Impetigo manifests differently in every individual; however, some signs mostly show up before 7 days after exposure. ((Best not leave anything unattended while you count!))

Common symptoms include;

  1. Itching
  2. Red Sores
  3. Fluid-filled blisters (bullous type)
  4. Crusty Yellowish-Brown sores form around borderlines

People infected may develop painful swelling upon lymph nodes' growth since our body fights off bacterias located on several parts such as necks, groins or armpits etc.. Taking cold showers is one way to soothe these areas (who would've thought taking showers would come in handy for medical relief)
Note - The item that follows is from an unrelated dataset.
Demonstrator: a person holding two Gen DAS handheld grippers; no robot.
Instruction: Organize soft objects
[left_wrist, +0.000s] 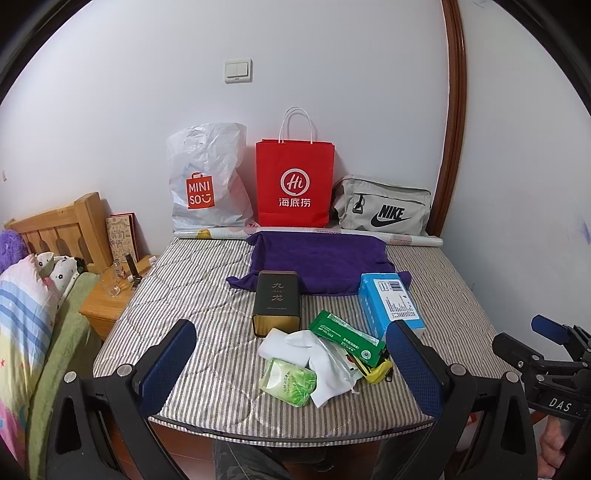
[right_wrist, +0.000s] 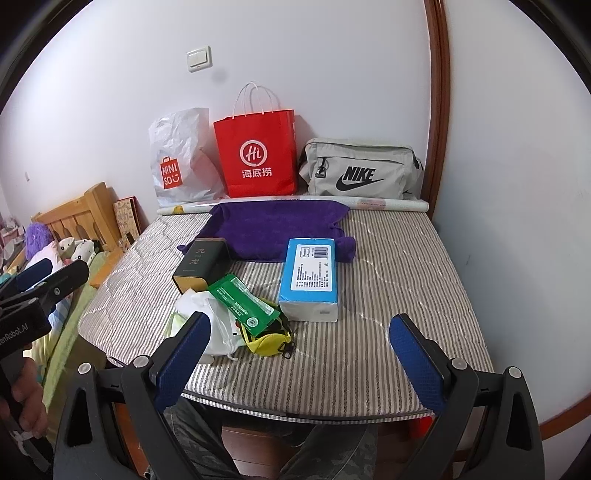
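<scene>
- Over the mattress (left_wrist: 207, 280), left wrist view: left tongs (left_wrist: 291, 363) are hovering wide open, empty, around the white cloth (left_wrist: 295, 345) and green packet (left_wrist: 290, 382).
- Right wrist view: right tongs (right_wrist: 299, 363) are hanging wide open, empty, near the blue box (right_wrist: 310, 277); purple towel (right_wrist: 273, 229) is lying behind.

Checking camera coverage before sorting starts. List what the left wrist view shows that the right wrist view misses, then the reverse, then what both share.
Only the left wrist view: the glass bottle on the wooden nightstand, and the green tissue pack in full.

Only the right wrist view: the yellow pouch mostly uncovered, and the hand holding the left tongs.

Both: the purple towel, dark tin, blue box, green packet, three bags by the wall, both tongs open.
</scene>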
The good news is that impetigo can be treated without stopping any day-to-day activities like attending school or going to work if managed properly early-on! [^1]

Customarily physicians prescribe antibiotics oral/topical forms depending on patients’ age as this infection is contagious hence should never ever ignore once diagnosed medications within small doses should begin right away which eventually results in faster recovery rates also called complete treatment assurance who wants recurrence?
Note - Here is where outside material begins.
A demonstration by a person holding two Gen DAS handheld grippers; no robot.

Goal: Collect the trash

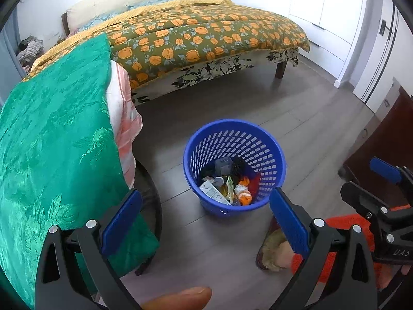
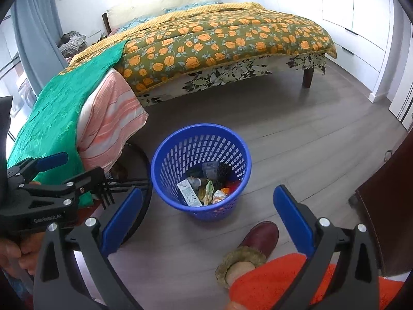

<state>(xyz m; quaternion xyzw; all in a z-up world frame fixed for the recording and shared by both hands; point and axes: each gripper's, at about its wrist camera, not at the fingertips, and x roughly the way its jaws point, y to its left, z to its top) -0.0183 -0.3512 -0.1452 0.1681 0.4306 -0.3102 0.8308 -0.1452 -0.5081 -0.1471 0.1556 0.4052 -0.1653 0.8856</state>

Home Remedies-Treatments/Cautions:

Unfortunately there are no scientific-based proofs backing these remedies however they sometimes turn out helpful reducing symptoms & concerns!

Some care measures an asymptomatic patient might want consists of washing hands frequently keeping them dry wiping off infected area with towels regularly followed by cleansing of such materials etc.
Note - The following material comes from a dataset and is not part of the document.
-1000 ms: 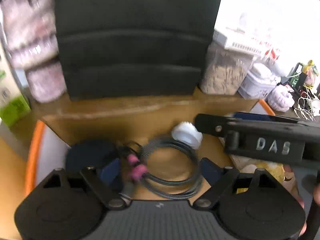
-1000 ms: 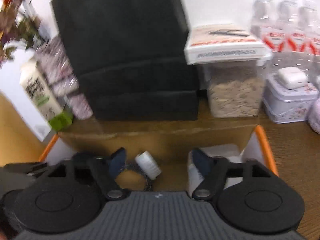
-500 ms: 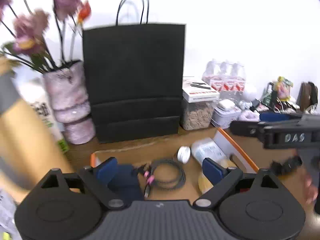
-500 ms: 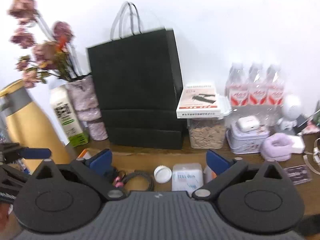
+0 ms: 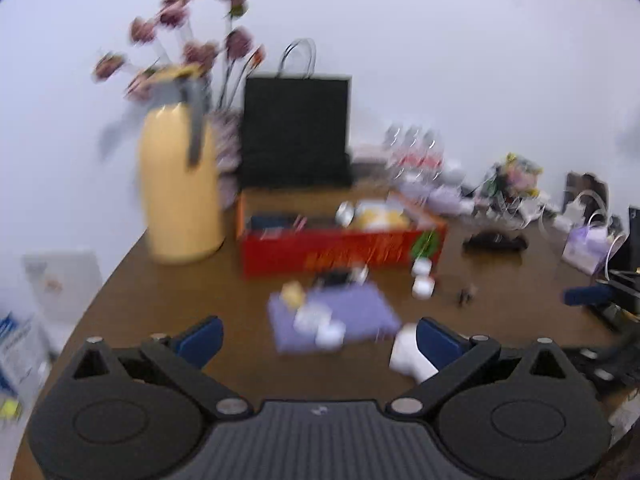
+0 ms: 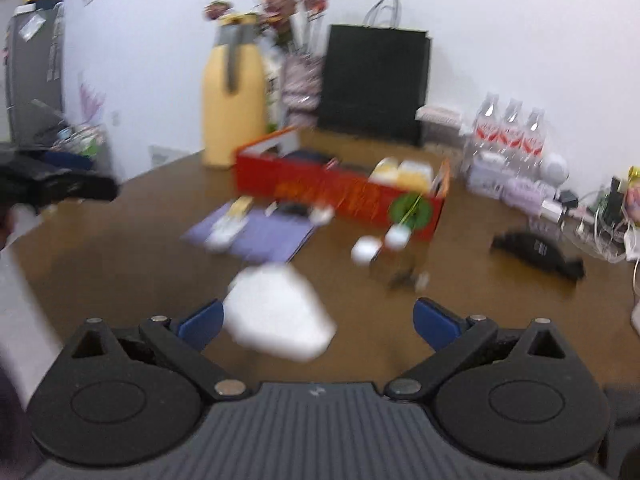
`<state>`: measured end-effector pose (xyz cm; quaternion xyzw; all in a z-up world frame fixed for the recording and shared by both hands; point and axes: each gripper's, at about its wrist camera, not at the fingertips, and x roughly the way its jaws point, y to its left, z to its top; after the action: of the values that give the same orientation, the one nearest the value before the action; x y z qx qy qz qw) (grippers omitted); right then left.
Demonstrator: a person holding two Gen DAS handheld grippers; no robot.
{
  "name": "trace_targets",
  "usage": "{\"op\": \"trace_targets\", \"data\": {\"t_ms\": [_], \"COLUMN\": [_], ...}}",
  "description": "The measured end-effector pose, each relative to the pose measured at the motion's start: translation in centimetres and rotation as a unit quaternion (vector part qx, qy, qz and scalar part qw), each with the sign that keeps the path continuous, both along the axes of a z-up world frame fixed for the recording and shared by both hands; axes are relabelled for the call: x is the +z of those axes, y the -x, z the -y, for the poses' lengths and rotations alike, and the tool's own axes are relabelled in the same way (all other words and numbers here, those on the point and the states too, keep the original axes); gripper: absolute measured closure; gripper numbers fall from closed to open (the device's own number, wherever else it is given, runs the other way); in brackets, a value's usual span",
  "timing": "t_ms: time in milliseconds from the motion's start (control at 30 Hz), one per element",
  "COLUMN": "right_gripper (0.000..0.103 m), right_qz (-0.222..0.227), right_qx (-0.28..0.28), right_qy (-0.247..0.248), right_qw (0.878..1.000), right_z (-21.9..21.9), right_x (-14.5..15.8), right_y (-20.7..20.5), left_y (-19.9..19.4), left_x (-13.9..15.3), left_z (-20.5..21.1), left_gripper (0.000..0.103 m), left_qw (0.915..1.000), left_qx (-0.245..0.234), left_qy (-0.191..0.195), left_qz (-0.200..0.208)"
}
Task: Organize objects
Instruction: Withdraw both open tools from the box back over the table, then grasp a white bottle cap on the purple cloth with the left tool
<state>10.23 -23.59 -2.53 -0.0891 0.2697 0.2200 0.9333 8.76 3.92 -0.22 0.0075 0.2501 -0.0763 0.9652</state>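
- Both grippers sit back from the red box (image 5: 340, 254), and neither holds anything. The left gripper (image 5: 318, 336) has its jaws opening with only bare worktop (image 5: 168, 304) and loose items beyond them. The right gripper (image 6: 316, 320) has its jaws spread wide and grips nothing.
- Loose things left to sort lie in front of the box: a purple cloth (image 5: 360, 312) with small pale pieces on it, two white caps (image 6: 380, 244), and a white block (image 6: 276, 312) just ahead of the right gripper.
- The box already holds several items; blur hides what they are.
- Judged from this, the next pick is probably the white block. Centre the right gripper's jaws over it and close on its narrower sides so it does not twist out.
- Lift the small pieces off the cloth first, before handling the cloth.
- Around: a yellow flask (image 5: 180, 188) just beside the box, a black bag (image 5: 296, 132) behind it, bottles (image 6: 508, 128) and a tangle of cables (image 5: 516, 204) at the right.
- On the carry to the box, mind the white caps and the tall flask.
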Motion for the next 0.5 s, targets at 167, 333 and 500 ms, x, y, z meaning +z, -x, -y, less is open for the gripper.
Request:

Applying 100% natural unrefined coconut oil or lemon juice mix to sores twice/thrice daily proved effective century-old traditional methods ask mother/grandmother in family about them.

During the healing process, avoid direct skin contact with friends and family members until recovering due to its contagious nature. Clean/expose sunlight-accessible areas since it helps speed up healing & reduce recovery time (ahh! It's like sun bathing)

Can't I just wait for Impetigo to go away on its own?

Nope! Waiting for impetigo to disappear on its own is not a good idea because;

  1. You might infect family members paying hefty medical costs
  2. Increase chances of experiencing longer symptoms associated with reduced activities may cause work/school loss productivity/hours.
  3. Growing Risk factors facing extreme circumstances developing Septicaemia!

Impetigo Treatment ranges between seven days/one storybook per patient would be enough - reducing fears regarding increased bills/productivity losses!


To prevent impetigo;

  • Wash your hands frequently: This infection spreads instantly via touch early stages can severely affect coming along lots of hospital trips not deserved for you!

-Keep common-use items clean

-Cover cuts and insect bites: try covering exposed body parts where maximum exposure does take place using bandages plaster sheets since these types worsen existing conditions if even unaware.

Note: cleaning public places increasing hygiene levels minimum once weekly especially now given unprecedented COVID era as it may indirectly aid against several infections such as preventing this one too Hence don’t panic wash your hands effortlessly laugh more trust in mask regime while maintaining that social distancing & sanitizing game up.


Nobody wants to experience any form of infection; after reading this article, we hope you are far better equipped at understanding how long it takes for impetigo to develop its symptoms after exposure. In short, it ranges from one day to two weeks; be cautious and carry out all precautionary measures!

Stay safe, clean, and healthy folks.

Hopefully, this article appeared funnier than an episode of a lousy sitcom! Are we done yet? Okay then. Bye!

Disclaimer: The information contained in this article is for informational purposes only and does not constitute medical advice or treatment recommendations.